**Task to carry out:**
Copy every line from the records that holds the word "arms".

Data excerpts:
+--
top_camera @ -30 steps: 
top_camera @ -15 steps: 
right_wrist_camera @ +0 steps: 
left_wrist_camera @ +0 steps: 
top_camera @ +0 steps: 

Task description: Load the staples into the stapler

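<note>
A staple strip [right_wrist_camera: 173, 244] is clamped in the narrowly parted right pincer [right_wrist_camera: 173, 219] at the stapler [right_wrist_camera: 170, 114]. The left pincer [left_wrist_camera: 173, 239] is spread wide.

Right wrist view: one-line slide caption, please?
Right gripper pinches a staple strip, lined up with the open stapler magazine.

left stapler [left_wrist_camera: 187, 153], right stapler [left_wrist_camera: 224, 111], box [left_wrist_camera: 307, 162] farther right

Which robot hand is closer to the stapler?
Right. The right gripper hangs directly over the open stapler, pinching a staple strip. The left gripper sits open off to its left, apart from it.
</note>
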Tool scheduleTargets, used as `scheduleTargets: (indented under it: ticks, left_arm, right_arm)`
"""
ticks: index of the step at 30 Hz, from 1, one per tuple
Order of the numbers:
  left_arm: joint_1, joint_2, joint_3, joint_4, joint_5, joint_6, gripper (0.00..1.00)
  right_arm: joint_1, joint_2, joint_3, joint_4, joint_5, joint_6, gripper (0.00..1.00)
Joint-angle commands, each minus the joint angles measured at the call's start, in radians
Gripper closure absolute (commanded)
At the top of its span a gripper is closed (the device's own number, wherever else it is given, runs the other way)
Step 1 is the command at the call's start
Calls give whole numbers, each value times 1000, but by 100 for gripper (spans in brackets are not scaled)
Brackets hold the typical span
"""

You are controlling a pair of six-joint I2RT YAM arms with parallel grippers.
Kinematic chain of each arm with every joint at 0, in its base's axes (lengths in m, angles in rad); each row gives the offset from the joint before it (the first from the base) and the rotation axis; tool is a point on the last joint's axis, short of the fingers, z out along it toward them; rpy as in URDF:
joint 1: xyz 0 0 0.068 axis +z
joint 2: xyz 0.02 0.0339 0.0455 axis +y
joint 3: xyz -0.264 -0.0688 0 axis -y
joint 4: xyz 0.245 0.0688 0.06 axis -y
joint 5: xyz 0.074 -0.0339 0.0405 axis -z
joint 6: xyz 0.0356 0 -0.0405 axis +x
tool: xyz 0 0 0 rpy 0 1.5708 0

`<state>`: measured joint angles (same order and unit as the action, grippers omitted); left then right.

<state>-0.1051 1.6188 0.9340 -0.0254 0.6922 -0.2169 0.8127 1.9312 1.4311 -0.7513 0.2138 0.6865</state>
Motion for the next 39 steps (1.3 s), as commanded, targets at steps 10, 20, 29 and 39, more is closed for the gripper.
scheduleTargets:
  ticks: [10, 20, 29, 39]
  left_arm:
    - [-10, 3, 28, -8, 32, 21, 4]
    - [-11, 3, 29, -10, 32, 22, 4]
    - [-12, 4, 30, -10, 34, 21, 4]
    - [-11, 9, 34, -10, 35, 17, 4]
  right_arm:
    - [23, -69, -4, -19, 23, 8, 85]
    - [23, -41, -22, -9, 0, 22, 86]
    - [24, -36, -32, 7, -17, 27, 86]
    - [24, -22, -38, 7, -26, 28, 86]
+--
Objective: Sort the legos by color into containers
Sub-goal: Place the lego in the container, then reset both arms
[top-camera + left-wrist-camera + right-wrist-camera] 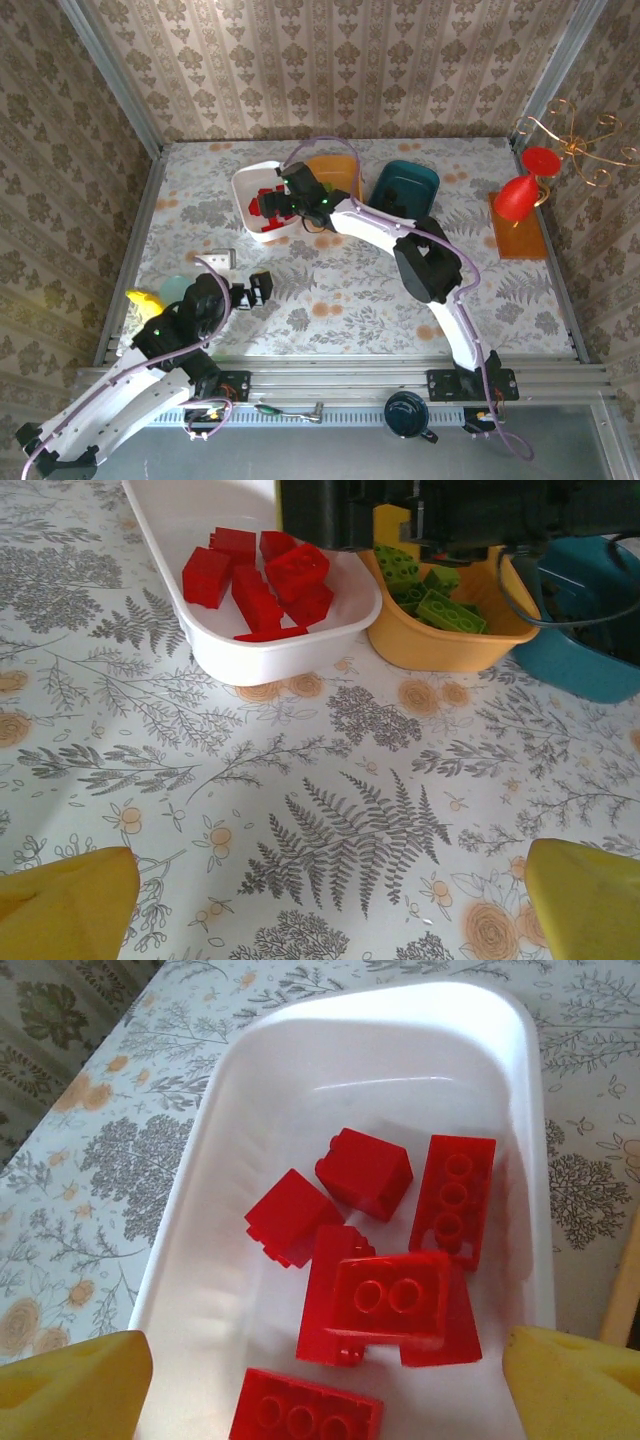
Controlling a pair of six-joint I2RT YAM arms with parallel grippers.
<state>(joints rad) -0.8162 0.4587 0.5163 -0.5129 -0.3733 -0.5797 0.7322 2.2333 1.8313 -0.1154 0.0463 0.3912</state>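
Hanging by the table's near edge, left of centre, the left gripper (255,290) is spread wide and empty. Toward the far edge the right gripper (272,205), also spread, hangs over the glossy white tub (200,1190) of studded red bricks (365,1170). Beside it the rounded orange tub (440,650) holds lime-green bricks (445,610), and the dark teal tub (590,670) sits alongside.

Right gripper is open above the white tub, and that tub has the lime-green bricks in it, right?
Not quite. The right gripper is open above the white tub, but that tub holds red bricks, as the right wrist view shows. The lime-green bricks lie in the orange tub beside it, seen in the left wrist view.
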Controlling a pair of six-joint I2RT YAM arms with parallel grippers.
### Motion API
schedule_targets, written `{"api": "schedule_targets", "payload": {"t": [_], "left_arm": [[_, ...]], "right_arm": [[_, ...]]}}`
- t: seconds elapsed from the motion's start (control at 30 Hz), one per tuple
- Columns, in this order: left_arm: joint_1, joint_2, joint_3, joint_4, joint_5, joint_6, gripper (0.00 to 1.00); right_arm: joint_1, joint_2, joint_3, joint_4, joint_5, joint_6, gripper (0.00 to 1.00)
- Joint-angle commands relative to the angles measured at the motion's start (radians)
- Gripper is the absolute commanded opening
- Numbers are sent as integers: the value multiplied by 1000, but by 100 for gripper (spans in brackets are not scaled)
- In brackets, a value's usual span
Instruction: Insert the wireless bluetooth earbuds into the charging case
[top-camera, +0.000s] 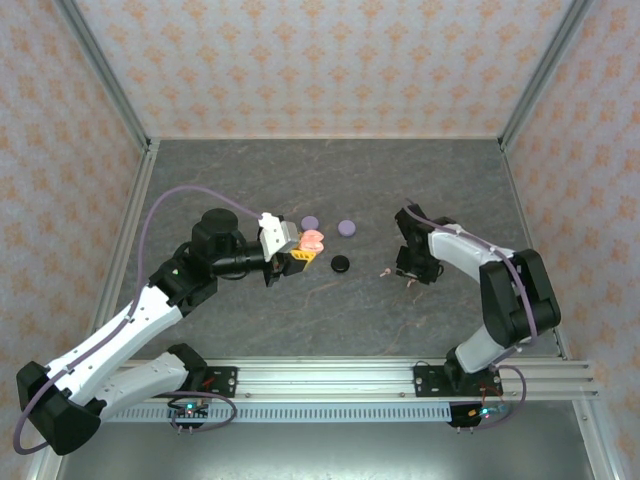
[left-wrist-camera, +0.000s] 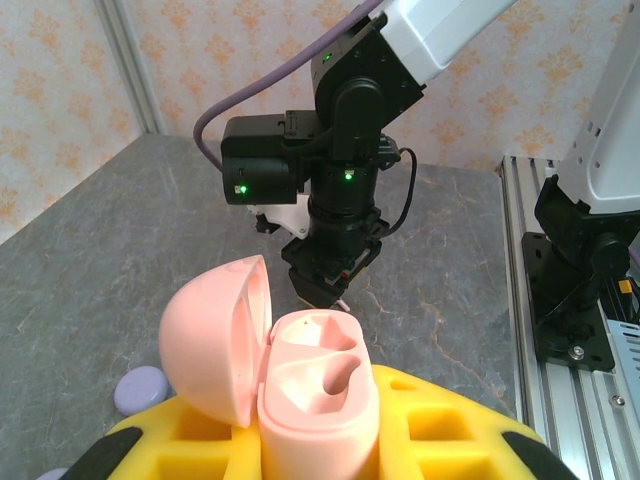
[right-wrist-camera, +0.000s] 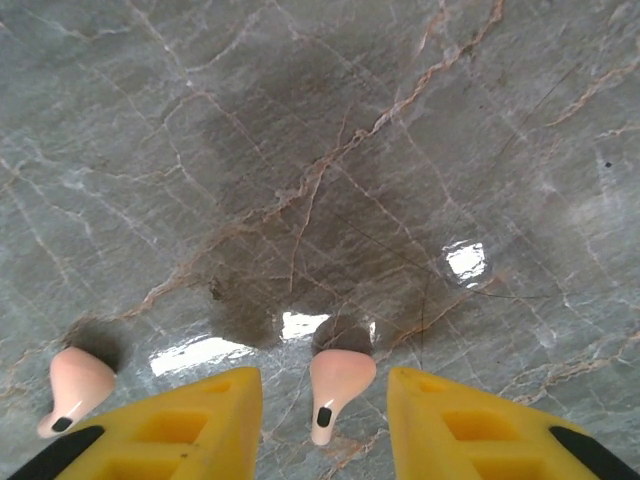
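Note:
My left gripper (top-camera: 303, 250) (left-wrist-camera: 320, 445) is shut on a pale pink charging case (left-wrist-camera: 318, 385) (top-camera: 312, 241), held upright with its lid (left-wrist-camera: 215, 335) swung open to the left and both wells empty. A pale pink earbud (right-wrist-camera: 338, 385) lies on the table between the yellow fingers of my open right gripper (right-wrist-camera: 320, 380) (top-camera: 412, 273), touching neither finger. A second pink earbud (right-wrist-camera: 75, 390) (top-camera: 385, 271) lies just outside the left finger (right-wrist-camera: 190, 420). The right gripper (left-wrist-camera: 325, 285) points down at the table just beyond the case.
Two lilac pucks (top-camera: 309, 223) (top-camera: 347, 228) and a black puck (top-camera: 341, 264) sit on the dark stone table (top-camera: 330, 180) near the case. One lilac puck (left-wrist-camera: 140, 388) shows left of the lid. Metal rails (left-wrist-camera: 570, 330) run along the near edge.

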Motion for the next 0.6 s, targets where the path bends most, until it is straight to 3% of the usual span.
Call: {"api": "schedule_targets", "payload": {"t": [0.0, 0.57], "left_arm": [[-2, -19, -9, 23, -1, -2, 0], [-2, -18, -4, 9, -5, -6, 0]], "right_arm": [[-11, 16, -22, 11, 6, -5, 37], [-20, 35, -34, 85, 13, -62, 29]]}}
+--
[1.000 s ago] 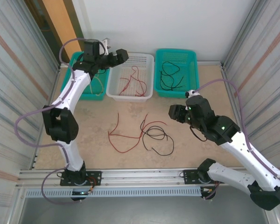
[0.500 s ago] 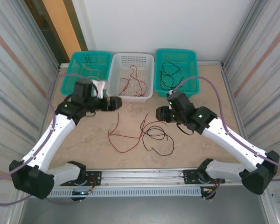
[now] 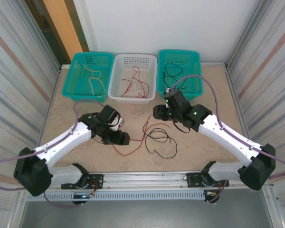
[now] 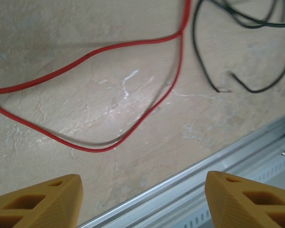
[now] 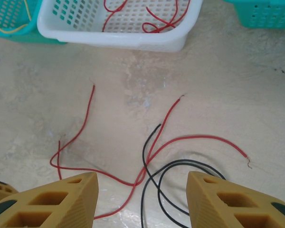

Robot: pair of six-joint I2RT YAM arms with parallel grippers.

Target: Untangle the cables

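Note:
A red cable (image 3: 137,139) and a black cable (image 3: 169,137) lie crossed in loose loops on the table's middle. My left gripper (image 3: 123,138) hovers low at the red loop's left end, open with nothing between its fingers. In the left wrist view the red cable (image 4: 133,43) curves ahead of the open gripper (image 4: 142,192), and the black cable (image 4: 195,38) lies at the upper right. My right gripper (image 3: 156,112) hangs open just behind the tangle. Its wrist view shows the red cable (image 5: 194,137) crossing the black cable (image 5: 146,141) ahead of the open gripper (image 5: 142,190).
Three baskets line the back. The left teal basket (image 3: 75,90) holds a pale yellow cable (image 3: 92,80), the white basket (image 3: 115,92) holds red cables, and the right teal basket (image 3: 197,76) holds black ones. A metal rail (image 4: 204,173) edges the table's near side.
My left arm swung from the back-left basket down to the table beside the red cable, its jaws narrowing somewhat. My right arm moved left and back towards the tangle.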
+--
**Response to this task:**
You are controlling a pair of six-joint I2RT YAM arms with parallel grippers.
Sub-goal: Place the lego in the container, then reset both arms
Controlling a pair of six-joint I2RT YAM arms with parallel grippers.
Controlling a pair of six-joint I2RT YAM arms with parallel grippers.
Robot: pair of six-joint I2RT YAM arms with parallel grippers.

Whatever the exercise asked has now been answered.